Re: KafkaProducer can not be instantiated

2016-10-06 Thread Timo Walther
Thanks for the information Tzu-Li. I will mock the FlinkKafkaProducer 
class until this issue is fixed.


Timo


Am 05/10/16 um 17:57 schrieb Tzu-Li (Gordon) Tai:

Sorry, correction to my last statements:
On the consumer side I think the instantiation was already removed from the 
constructor in a recent commit.


On October 5, 2016 at 11:37:41 PM, Tzu-Li (Gordon) Tai (tzuli...@apache.org) 
wrote:

This matters on the consumer side, yes. Moving the instantiation out of the 
constructor will require such
guarantee that the list fetched individually at subtasks are determinate and 
identical.

On the producer side I don’t really think it matters. Unless the user 
implementations of the provided KafkaPartitioner depends on the ordering of the 
passed partition id array to KafkaPartitioner.open(), though. From the 
interface Javadoc I’m not really sure if there was a contract / guarantee on 
that to the user in the first place.

Otherwise, if we want to be really safe to not break any user code on the 
producer side, then we should also keep the ordering guarantee there too.
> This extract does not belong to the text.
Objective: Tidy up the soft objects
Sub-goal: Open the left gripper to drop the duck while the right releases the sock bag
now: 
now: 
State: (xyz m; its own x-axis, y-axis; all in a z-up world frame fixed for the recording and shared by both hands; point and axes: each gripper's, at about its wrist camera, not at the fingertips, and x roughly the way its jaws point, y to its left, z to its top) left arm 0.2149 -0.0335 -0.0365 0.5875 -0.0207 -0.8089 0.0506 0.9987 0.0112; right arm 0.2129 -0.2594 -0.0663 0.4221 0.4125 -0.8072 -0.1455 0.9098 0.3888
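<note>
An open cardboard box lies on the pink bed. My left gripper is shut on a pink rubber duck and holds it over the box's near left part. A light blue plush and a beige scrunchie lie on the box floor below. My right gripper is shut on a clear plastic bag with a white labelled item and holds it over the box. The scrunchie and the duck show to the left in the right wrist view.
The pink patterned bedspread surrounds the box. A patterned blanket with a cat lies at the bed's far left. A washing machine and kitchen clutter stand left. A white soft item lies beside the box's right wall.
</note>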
On October 5, 2016 at 11:26:43 PM, Chesnay Schepler (ches...@apache.org) wrote:

if you were to move the partition list fetching out of the constructor
int open(), is there any guarantee that for each fetching subtask the
partition list is identical?

On 05.10.2016 17:17, Tzu-Li (Gordon) Tai wrote:

Hi Timo,

I haven’t had the chance to look at the producer side too much yet, but after a 
look in the code,
I think it’s reasonable to remove the instantiation from the producer 
constructor.
The instantiation in the constructor is only used for partition list fetching & 
eager properties validation
before running up the job. With an alternative to do the eager properties 
validation in the constructor without relying on KafkaProducer,
it should be safe to remove it from the constructor.
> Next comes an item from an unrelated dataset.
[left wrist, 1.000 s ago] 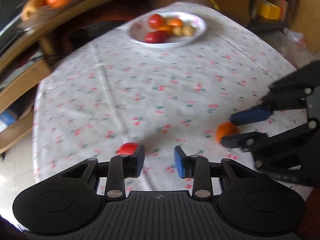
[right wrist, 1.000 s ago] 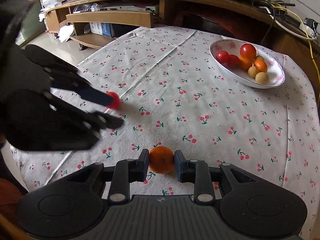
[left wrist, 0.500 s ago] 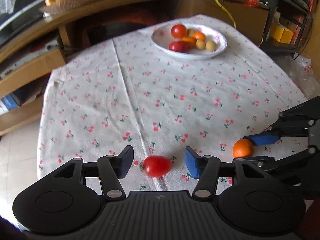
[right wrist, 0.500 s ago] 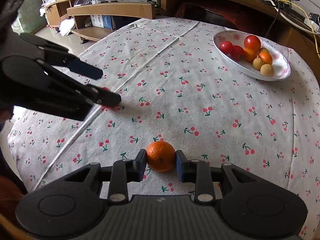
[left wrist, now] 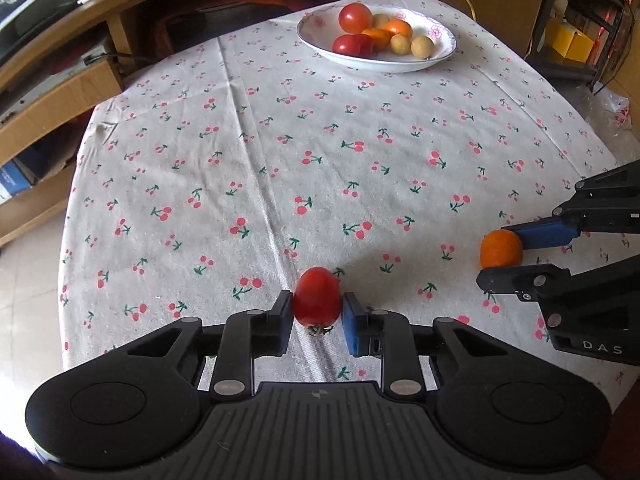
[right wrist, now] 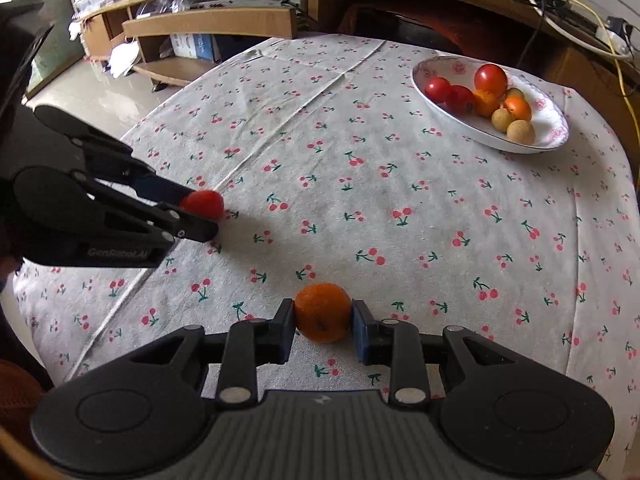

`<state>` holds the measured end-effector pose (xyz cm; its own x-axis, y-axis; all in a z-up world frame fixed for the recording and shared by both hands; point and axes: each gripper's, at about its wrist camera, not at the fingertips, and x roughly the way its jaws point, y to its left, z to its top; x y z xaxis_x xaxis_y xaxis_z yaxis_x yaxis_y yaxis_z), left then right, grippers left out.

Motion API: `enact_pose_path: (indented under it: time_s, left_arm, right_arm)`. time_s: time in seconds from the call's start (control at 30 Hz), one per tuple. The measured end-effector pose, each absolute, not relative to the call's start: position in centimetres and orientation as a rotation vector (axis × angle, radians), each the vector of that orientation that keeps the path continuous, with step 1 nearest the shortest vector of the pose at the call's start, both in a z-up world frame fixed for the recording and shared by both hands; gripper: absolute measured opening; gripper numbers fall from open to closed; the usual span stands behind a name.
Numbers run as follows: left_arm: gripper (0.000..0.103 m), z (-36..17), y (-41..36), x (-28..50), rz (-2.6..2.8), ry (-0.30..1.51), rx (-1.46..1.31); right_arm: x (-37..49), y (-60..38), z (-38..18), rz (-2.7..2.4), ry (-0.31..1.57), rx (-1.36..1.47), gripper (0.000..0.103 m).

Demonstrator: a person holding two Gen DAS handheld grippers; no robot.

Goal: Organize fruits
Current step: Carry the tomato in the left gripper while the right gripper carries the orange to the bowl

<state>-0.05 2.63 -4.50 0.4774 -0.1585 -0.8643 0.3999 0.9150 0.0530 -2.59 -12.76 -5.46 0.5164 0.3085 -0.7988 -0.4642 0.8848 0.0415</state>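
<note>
1. Two fruits are gripped: a tomato in the left gripper and an orange in the right gripper, both low over the tablecloth.
2. Bowl at the far edge holds tomatoes, oranges and small tan fruits.
3. Grippers sit well apart.

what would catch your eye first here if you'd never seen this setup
Two black grippers each pinch a fruit at the near edge of the cherry-print tablecloth: the left gripper a tomato, the right gripper an orange. At the far side a white bowl holds more fruit.
</note>
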Motion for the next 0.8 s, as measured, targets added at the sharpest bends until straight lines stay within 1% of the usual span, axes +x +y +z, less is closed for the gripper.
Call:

The consumer side actually has the same problem right now too. I was hoping to 
bundle the fix with a bigger task,
but would probably consider moving it up TODO list so it can be resolved sooner 
as a standalone fix.

Cheers,
Gordon


On October 5, 2016 at 10:51:05 PM, Timo Walther (twal...@apache.org) wrote:

Hey everyone,

I'm currently rewriting the KafkaTabeSinkTest and discovered something
that doesn't seem to be intended: Is it intended that
FlinkKafkaProducer08 cannot be instantiated without a running Kafka
instance?

The constructor of FlinkKafkaProducerBase calls getKafkaProducer() which
actually should be called in the open() method first. What happens if
the Client has no access to the Kafka properties (e.g. using an remote
execution environment)? Then it is impossible to create a KafkaProducer?

Thanks.

Timo






--
Freundliche Grüße / Kind Regards

Timo Walther

Follow me: @twalthr
https://www.linkedin.com/in/twalthr



Re: KafkaProducer can not be instantiated

2016-10-05 Thread Tzu-Li (Gordon) Tai
Sorry, correction to my last statements:
On the consumer side I think the instantiation was already removed from the 
constructor in a recent commit.


On October 5, 2016 at 11:37:41 PM, Tzu-Li (Gordon) Tai (tzuli...@apache.org) 
wrote:

This matters on the consumer side, yes. Moving the instantiation out of the 
constructor will require such
guarantee that the list fetched individually at subtasks are determinate and 
identical.

On the producer side I don’t really think it matters. Unless the user 
implementations of the provided KafkaPartitioner depends on the ordering of the 
passed partition id array to KafkaPartitioner.open(), though. From the 
interface Javadoc I’m not really sure if there was a contract / guarantee on 
that to the user in the first place.

Otherwise, if we want to be really safe to not break any user code on the 
producer side, then we should also keep the ordering guarantee there too.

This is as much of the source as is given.